Como a esquerda ajudou a Globo a crescer e a chegar a 100 milhões de espectadores diários. Por Joaquim de Carvalho

Atualizado em 23 de outubro de 2017 às 7:44
Lula no Jornal Nacional

A Globo iniciou campanha para exaltar a audiência da emissora — 100 milhões todos os dias — e abre oportunidade para o debate: como chegou a essa audiência, que guarda paralelo apenas em países totalitários, como Coreia do Norte?

No Brasil, esse monopólio também existe, conquistado com a mão forte de um grupo que se habituou a emparedar políticos medrosos e contar com o apoio de um Judiciário conivente.

Não há como deixar de mencionar que, em 13 anos de governo, o PT não moveu um dedo no sentido de criar mecanismos para que haja pluralidade na comunicação.

Pelo contrário.

No período de maior fragilidade da emissora, o governo petista ajudou a socorrê-la.

Primeiramente, com verbas polpudas de publicidade.

Segundo levantamento divulgado em 2015 e nunca desmentidos, a Rede Globo e as cinco emissoras de sua propriedade receberam R$ 6,2 bilhões em publicidade federal entre 2003 e 2015.

Durante o governo Lula, segundo a revista Carta Capital, as emissoras da Globo chegaram a ficar com 59% da verba de publicidade do governo federal.

Foi proporcionalmente mais do que o governo de Fernando Henrique Cardoso destinou, em 2002, às emissoras da família Marinho (49%).

 

O resultado reforça o que, segundo o senador Roberto Requião, lhe disse José Dirceu, ainda chefe da Casa Civil, no início do governo Lula.

Requião teria sugerido o fortalecimento de uma emissora pública. Mas Dirceu disse que não havia necessidade, já que a Globo apoiava o governo.

Alguns anos depois, quando foi questionada sobre a implementação de mecanismos para regular a mídia — como existem em países da Europa –, a presidente Dilma Rousseff respondeu que a melhor regulamentação seria o controle remoto.

Bastava o telespectador mudar de canal.

Não, não é assim.

No livro A História Secreta da Globo, de Daniel Herz, já falecido, que lecionou na Universidade Federal de Santa Catarina, vê-se como a emissora construiu um império a partir de práticas ilegais, já na década de 60, principalmente no governo dos militares.
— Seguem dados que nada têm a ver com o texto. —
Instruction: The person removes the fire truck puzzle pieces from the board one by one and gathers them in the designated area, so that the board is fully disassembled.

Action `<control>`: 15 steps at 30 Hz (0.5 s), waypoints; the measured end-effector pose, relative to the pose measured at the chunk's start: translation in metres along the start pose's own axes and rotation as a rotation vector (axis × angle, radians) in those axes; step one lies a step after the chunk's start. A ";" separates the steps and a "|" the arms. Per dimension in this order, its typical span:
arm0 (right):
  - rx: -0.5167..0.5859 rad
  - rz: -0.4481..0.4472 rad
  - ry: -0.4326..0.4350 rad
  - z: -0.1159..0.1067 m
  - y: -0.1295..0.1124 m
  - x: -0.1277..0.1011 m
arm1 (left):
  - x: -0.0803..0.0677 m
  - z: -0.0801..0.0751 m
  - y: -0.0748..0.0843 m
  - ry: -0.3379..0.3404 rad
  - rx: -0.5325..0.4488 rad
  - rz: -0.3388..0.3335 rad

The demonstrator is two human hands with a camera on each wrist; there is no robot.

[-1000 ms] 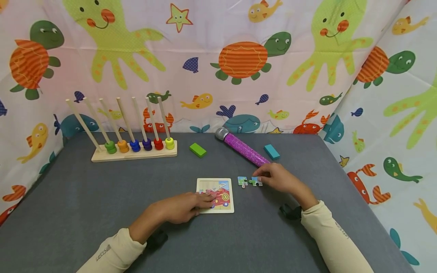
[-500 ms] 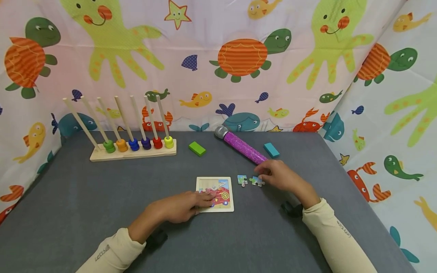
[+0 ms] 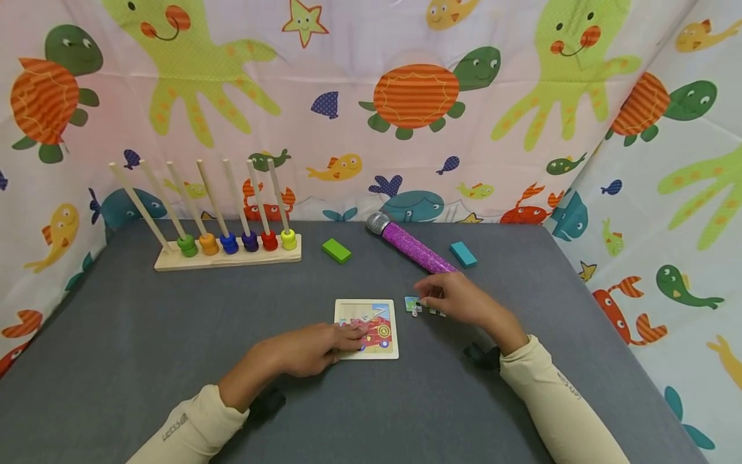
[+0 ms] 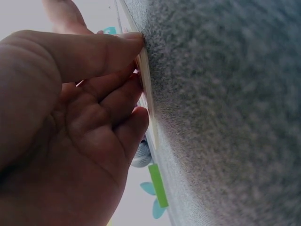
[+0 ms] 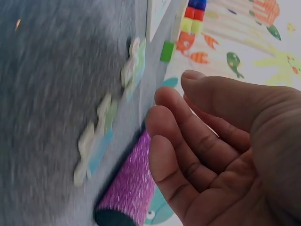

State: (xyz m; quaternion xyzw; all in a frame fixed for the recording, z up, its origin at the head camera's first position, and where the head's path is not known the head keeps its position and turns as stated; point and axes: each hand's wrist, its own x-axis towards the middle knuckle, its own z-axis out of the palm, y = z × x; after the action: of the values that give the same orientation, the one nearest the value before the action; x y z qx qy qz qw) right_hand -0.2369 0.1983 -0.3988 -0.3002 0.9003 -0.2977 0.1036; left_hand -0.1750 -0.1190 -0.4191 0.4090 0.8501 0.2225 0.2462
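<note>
Fingers of my left hand [image 3: 310,351] lie nearly straight, their tips pressing the near-left corner of the square wooden jigsaw tray with the red vehicle picture [image 3: 377,316], which sits flat mid-way across the grey felt surface [image 3: 145,335]. My left cream sleeve [image 3: 191,425] carries small dark lettering that I cannot read. Just right of the tray lie two small loose jigsaw pieces [image 5: 115,103], side by side. My right hand [image 3: 458,299] hovers over them, fingers loosely curled and holding nothing; the wrist view shows a gap between fingertips [image 5: 162,122] and pieces. Behind that hand the glittery purple toy microphone [image 3: 414,248] lies slanted. The right sleeve [image 3: 556,399] bears similar unreadable print.
</note>
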 end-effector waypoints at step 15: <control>0.036 -0.077 -0.064 0.023 -0.018 0.019 | 0.000 -0.001 0.000 -0.006 0.015 0.001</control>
State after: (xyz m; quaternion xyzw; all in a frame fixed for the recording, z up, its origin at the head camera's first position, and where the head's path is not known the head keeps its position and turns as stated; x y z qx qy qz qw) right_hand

No documentário Muito Além do Cidadão Kane, cujos direitos de veiculação em TV aberta no Brasil pertencem à Record — mas nunca foi exibido –, também se toma conhecimento de como a emissora se fortaleceu a partir da redemocratização, no governo da chamada Nova República.

O DCM publicou uma série de reportagens que fiz que também revela a força da emissora, em período mais recente, quando deixou de ser punida por sonegar impostos para a aquisição de direitos de transmissão da Copa do Mundo, em 2002.

Nesse período, a Globo, apesar de acusada de sonegação, teve algumas de suas concessões renovadas. A deputada Luiza Erundina, então no PSB, hoje no PSOL, chegou a se movimentar para cobrar providências do governo.

Levantou oficialmente informações junto ao Ministério da Comunicação, então chefiado por Paulo Bernardo, mas parou por aí.

Na nova campanha, a Globo diz que fala para 100 milhões de uns — um seria você.

Não há como negar — dos militares ao PSOL, todos ajudaram a Globo nos últimos 52 anos.

O capital acumulado pela Globo, com as práticas conhecidas, permite a contratação de quadros qualificados e da manutenção de uma estrutura sem paralelo nos concorrentes.

Com isso, mantém audiência que fez dela um espécie de arena principal do debate político.

E a esquerda tem a ver com a consolidação desse modelo, que de democrático não tem nada.

Desde que Lula venceu, em 2002, tornou-se um hábito o presidente eleito comparecer à bancada do Jornal Nacional e dar a sua primeira entrevista exclusiva.

Dizer como pretende governar.

O poder se exerce com símbolos, e não há nada mais simbólico do que o presidente falar à Globo logo depois de sua eleição.

No Brasil, a Globo deixou faz tempo de ser uma concessão. O país é que se tornou uma concessão da emissora.

Já passou a hora de mudar de canal. Mas essa não é uma mudança que se faz apenas com o controle remoto.